(Beginning of DATA SECTION)

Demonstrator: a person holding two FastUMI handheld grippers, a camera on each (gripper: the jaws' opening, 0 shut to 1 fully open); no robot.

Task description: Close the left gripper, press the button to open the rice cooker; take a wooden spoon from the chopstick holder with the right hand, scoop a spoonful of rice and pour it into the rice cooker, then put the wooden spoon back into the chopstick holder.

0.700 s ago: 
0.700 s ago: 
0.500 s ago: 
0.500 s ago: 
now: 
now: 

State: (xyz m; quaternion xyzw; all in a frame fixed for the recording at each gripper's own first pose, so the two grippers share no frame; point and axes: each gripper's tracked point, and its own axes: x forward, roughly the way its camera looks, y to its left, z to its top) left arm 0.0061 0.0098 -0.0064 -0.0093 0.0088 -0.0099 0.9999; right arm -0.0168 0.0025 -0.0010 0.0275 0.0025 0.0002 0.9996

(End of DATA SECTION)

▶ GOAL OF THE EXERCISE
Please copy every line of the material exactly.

▶ WRITTEN SOLUTION
Demonstrator: a person holding two FastUMI handheld grippers, a camera on each (gripper: the jaws' opening, 0 shut to 1 fully open); no robot.

Task description: Close the left gripper, press the button to open the rice cooker; take a wooden spoon from the chopstick holder with the right hand, scoop a spoonful of rice and pour it into the rice cooker, then put the wooden spoon back into the chopstick holder.

0.700 s ago: 
0.700 s ago: 
0.500 s ago: 
0.500 s ago: 
now: 
now: 

State: (xyz m; quaternion xyzw; all in a frame fixed for the recording at each gripper's own first pose, so the two grippers share no frame; point and axes: each gripper's tracked point, and its own axes: x forward, roughly the way its camera looks, y to its left, z to its top) left arm 0.0061 0.0098 -0.0064 -0.0093 0.0088 -0.0099 0.9999; right arm -0.0168 0.0025 -0.0010 0.0275 0.0025 0.0002 0.9996

A complete answer has now been given.